_WHAT IS NEEDED_
Since the records include pictures, leave those out while you reproduce exactly and only the lines from the one containing "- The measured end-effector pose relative" through the one containing "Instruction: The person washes", inclusive.

___ DATA FOR ANALYSIS ___

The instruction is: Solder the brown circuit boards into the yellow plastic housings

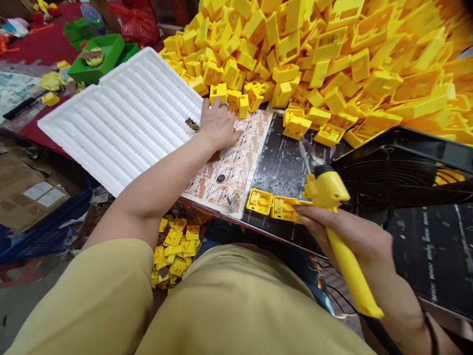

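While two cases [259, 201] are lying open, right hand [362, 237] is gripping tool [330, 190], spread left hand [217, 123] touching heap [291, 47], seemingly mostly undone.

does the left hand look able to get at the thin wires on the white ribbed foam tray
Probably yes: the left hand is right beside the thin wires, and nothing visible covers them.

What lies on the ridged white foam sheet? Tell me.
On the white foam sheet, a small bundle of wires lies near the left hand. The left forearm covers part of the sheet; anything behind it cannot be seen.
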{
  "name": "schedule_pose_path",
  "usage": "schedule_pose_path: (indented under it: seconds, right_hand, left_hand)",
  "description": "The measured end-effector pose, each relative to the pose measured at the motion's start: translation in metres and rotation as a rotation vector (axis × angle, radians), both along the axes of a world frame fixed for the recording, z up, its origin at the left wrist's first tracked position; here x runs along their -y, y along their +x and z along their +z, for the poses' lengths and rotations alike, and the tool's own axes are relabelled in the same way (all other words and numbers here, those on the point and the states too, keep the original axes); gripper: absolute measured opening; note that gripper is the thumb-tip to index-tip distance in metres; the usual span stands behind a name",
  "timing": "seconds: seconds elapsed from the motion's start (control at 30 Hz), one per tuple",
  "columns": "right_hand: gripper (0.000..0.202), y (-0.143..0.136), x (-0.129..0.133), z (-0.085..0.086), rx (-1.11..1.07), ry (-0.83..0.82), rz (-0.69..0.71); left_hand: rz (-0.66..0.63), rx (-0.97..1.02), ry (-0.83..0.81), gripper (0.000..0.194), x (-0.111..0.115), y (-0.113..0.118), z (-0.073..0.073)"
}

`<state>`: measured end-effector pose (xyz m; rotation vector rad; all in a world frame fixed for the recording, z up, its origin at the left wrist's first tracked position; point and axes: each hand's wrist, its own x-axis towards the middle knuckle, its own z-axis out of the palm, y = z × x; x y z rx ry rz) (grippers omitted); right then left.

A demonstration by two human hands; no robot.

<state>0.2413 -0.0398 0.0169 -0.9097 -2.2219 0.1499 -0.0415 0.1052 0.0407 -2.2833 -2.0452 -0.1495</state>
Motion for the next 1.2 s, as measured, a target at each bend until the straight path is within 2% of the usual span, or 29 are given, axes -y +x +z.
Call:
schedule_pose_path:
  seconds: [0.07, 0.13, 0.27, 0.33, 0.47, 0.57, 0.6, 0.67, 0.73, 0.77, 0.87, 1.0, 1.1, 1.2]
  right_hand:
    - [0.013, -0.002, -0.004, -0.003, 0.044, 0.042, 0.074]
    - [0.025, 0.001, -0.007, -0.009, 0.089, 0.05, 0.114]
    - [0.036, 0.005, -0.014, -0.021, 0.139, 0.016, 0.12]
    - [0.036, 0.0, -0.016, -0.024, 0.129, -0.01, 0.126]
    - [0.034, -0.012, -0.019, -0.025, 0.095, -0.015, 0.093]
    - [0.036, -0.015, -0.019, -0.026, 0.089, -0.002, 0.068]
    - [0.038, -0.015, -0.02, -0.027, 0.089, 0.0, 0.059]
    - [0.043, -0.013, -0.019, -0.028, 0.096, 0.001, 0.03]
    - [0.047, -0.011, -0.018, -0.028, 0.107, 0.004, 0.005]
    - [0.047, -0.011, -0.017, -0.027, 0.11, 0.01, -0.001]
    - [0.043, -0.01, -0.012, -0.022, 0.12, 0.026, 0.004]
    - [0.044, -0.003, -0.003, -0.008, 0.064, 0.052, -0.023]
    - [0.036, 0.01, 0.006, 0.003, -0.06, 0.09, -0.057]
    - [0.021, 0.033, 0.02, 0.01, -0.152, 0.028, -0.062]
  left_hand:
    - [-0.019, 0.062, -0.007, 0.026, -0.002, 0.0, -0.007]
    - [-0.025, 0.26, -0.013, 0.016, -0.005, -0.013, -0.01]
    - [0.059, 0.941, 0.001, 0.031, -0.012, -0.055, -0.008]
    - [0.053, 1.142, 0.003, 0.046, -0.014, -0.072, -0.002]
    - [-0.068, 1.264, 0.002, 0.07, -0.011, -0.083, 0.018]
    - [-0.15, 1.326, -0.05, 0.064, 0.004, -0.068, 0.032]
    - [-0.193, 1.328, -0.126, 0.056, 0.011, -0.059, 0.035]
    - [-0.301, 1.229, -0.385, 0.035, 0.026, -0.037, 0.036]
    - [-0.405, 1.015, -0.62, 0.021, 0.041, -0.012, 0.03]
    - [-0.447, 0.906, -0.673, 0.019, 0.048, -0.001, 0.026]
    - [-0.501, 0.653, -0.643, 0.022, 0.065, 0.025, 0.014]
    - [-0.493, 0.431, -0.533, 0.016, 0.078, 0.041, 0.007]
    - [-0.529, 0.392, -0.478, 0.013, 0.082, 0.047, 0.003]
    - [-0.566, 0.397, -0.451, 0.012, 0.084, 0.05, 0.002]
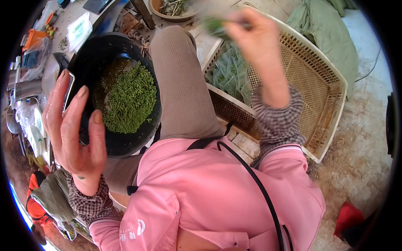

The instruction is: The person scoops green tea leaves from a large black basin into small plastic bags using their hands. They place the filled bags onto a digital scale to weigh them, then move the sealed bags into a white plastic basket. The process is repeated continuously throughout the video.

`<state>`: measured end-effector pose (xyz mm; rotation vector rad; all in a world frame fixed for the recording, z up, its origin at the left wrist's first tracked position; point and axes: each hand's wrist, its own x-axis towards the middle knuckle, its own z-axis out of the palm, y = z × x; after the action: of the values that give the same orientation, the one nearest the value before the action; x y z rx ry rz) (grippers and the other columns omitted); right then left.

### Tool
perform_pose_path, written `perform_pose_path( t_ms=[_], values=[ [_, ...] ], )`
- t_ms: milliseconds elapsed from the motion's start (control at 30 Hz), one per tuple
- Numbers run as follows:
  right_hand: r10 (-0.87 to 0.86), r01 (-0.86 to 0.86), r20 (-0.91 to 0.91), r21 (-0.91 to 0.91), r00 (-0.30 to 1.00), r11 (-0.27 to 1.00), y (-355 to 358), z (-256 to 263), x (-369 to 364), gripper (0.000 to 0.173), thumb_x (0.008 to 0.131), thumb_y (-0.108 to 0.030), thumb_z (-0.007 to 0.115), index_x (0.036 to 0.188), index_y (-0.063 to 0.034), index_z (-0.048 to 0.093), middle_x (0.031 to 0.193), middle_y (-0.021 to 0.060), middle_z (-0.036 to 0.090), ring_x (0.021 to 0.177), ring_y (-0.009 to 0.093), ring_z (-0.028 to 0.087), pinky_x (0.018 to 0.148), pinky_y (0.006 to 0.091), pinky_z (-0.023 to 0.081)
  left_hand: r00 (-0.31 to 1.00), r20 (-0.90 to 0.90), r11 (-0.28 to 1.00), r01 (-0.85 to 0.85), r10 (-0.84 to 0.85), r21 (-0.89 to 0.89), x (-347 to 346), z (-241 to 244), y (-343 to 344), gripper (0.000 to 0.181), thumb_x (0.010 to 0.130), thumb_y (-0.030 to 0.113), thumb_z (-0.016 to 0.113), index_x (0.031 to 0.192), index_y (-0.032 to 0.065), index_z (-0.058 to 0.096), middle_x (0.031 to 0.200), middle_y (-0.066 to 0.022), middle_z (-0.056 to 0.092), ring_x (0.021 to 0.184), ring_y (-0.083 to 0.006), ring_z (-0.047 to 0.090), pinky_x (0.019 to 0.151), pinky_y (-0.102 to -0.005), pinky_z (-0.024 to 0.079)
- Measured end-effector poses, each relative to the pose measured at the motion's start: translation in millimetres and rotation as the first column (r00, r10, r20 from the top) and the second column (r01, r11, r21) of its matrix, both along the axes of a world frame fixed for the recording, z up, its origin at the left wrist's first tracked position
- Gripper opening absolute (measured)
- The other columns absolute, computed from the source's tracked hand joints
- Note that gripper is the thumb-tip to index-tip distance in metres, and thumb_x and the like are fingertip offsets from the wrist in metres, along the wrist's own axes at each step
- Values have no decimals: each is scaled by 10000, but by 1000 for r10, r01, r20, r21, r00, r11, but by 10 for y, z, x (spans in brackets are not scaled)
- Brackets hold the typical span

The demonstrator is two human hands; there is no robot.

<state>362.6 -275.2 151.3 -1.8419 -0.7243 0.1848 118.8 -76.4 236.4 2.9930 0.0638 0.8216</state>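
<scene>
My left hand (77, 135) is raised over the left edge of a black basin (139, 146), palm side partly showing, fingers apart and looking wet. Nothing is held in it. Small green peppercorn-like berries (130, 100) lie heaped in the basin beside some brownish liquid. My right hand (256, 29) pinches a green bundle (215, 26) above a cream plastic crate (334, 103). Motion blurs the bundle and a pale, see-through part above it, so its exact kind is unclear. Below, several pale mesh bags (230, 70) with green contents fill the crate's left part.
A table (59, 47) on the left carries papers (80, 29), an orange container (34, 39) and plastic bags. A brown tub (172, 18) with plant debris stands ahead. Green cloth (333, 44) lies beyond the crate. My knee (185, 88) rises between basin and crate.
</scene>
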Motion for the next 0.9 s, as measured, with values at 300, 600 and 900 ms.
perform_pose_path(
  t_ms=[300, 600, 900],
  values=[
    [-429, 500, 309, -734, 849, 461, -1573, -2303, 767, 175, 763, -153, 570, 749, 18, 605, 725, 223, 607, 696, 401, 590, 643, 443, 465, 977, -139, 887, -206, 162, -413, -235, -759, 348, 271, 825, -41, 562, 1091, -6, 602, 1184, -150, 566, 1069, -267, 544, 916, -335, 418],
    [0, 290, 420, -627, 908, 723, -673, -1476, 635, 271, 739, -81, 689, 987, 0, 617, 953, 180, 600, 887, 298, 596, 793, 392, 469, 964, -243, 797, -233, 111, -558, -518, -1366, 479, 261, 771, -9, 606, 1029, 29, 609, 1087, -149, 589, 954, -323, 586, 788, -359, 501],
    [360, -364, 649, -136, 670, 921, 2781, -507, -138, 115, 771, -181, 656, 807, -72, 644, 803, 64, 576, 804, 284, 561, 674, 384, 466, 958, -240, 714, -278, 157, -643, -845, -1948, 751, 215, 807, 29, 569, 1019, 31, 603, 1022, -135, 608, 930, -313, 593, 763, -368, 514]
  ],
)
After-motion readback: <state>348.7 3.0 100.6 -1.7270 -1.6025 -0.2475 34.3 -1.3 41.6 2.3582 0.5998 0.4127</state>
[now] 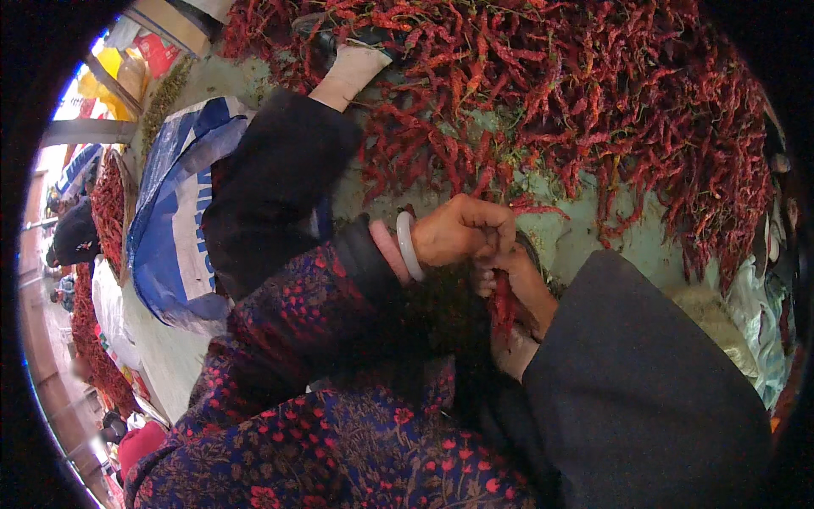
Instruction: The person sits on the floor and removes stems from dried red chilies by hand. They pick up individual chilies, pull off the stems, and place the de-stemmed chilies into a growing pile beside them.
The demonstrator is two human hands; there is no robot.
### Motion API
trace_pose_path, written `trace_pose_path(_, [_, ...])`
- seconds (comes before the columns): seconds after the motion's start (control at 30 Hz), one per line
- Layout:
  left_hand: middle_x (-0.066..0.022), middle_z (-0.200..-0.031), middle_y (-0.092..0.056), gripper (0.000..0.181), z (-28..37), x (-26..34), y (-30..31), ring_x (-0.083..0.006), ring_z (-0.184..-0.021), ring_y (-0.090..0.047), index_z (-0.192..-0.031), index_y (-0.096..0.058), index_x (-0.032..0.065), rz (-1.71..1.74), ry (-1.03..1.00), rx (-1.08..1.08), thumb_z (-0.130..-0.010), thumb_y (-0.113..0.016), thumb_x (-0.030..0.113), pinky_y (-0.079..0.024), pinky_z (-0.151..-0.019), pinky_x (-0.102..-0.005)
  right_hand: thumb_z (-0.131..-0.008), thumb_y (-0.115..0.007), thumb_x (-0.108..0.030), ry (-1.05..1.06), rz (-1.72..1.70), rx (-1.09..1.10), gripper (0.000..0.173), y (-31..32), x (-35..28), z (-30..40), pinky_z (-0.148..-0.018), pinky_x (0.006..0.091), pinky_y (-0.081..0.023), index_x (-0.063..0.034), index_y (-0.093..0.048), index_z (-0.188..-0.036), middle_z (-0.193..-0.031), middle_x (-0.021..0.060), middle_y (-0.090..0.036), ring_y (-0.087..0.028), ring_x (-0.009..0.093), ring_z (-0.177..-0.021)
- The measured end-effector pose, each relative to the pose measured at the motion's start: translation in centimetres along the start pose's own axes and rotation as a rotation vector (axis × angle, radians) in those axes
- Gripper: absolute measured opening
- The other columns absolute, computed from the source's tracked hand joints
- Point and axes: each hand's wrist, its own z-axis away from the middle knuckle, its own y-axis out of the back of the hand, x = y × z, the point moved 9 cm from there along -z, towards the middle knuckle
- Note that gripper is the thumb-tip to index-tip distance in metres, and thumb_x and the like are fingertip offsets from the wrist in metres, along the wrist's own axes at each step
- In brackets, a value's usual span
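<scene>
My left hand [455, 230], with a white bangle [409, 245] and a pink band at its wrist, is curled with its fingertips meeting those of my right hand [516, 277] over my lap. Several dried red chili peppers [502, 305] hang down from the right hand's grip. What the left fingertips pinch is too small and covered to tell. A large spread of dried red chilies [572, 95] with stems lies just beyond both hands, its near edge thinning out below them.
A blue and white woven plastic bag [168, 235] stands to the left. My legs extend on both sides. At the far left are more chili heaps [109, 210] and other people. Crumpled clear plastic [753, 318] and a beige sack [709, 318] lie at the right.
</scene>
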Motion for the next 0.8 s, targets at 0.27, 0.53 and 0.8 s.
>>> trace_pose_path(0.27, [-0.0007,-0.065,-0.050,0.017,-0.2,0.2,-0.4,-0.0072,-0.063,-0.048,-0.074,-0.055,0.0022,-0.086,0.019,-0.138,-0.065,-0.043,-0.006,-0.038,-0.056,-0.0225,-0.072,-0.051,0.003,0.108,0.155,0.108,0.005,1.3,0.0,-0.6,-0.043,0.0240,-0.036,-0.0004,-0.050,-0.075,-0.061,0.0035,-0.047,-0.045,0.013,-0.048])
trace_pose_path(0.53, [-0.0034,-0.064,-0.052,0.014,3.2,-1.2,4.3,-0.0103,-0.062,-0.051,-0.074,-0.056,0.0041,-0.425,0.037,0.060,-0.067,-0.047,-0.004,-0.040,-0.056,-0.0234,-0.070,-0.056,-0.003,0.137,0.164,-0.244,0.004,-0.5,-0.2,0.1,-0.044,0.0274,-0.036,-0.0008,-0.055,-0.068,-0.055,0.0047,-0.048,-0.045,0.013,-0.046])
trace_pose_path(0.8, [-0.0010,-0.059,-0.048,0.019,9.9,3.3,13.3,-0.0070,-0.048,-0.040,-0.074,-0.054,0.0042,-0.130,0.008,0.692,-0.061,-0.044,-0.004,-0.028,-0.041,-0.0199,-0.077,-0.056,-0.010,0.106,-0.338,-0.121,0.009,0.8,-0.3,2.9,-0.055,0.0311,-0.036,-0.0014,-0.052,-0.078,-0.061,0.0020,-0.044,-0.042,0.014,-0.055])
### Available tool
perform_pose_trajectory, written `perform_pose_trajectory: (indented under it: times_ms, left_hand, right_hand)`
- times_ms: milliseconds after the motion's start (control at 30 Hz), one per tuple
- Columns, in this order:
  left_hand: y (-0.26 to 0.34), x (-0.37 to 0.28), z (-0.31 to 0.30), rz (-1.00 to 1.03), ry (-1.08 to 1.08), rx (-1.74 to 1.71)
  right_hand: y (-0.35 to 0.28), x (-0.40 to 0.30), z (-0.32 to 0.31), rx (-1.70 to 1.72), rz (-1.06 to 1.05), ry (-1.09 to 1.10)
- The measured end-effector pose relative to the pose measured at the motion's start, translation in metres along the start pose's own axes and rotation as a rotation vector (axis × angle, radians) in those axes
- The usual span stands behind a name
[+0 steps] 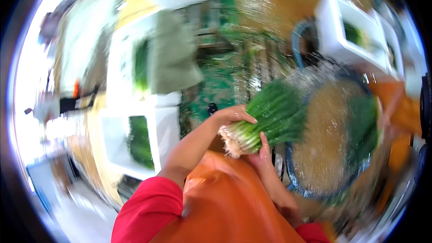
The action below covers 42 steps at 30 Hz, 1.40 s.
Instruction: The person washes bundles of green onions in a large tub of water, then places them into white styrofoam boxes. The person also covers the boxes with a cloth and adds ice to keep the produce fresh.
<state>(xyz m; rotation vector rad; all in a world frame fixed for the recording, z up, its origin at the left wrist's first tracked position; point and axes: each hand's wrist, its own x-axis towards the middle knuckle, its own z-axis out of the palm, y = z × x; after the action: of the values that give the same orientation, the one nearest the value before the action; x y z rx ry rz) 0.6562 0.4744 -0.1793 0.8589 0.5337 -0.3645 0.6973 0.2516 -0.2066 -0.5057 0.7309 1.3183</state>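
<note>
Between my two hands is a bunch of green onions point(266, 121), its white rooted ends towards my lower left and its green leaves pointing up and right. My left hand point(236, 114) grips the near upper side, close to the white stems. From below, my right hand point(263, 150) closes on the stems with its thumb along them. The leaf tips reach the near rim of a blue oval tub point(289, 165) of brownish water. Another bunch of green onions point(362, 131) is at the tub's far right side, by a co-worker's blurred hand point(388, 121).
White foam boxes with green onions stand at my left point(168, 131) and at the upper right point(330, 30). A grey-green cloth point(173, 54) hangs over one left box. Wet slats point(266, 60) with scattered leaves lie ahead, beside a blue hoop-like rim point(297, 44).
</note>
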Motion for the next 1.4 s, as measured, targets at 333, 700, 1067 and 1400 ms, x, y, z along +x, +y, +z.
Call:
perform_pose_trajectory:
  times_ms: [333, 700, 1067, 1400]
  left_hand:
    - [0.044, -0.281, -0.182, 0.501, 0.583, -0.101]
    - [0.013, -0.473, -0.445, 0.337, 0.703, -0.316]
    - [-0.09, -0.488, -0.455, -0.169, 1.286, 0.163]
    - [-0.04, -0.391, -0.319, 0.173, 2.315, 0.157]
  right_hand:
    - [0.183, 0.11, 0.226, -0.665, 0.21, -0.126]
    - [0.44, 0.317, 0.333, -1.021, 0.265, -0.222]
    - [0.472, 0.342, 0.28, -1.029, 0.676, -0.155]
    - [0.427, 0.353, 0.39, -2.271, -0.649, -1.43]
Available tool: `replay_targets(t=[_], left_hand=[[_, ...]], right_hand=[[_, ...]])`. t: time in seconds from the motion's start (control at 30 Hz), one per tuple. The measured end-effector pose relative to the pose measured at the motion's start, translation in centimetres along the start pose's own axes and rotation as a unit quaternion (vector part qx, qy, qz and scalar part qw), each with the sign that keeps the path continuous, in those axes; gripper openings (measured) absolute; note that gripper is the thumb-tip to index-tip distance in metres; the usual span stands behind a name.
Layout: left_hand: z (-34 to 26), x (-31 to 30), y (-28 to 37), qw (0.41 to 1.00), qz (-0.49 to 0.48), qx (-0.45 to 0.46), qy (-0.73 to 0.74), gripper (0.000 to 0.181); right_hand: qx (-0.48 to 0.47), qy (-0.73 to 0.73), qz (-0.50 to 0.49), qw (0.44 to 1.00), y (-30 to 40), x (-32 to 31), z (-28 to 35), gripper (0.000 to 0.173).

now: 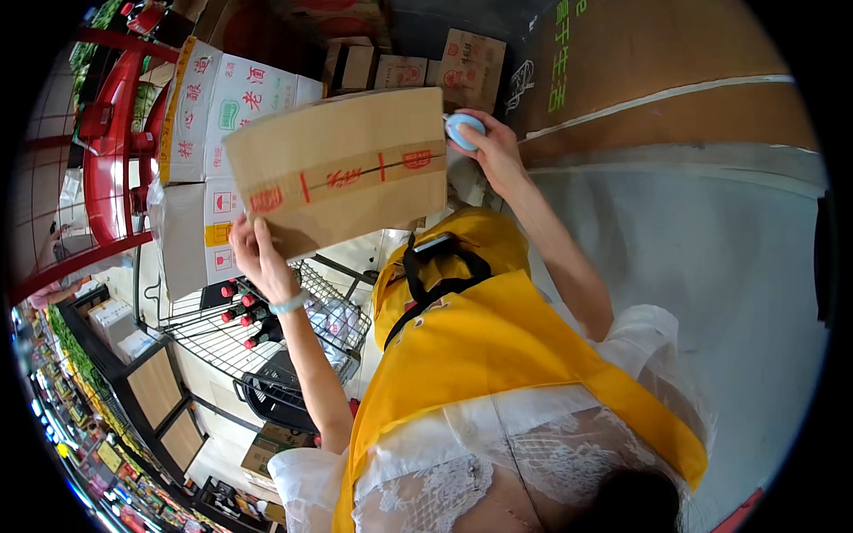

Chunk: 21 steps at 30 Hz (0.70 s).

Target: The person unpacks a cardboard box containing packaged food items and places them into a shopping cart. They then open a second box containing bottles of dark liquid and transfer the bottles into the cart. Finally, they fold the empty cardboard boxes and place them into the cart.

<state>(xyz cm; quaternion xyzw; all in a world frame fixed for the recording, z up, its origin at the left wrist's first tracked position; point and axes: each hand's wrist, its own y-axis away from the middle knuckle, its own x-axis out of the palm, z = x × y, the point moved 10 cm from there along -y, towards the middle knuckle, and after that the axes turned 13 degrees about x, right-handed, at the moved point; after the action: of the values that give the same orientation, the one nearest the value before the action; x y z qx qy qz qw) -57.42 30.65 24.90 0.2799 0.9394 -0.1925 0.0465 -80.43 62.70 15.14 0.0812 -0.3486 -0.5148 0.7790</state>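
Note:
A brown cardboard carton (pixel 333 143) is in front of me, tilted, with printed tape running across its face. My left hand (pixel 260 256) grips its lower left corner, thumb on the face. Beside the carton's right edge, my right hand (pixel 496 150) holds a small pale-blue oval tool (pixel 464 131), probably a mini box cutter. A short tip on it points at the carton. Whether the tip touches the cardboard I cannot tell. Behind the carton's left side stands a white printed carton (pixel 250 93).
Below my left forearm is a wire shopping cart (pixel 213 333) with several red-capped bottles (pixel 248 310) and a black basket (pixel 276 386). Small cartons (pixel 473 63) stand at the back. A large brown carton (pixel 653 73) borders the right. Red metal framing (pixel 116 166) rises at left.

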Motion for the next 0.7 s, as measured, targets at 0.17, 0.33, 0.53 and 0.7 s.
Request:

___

_SOLUTION FOR THIS PROBLEM_
- The measured end-effector pose relative to the pose measured at the motion's start, translation in metres along the start pose's own axes and rotation as a rotation vector (axis × angle, radians) in those axes
- The usual span stands behind a name
[+0 steps] 
The action below covers 42 steps at 30 Hz, 1.40 s.
Instruction: The person washes bundles of green onions in a large tub of water, then places them into white styrofoam boxes. The person also covers the boxes with a cloth and adds ice to keep the produce fresh.

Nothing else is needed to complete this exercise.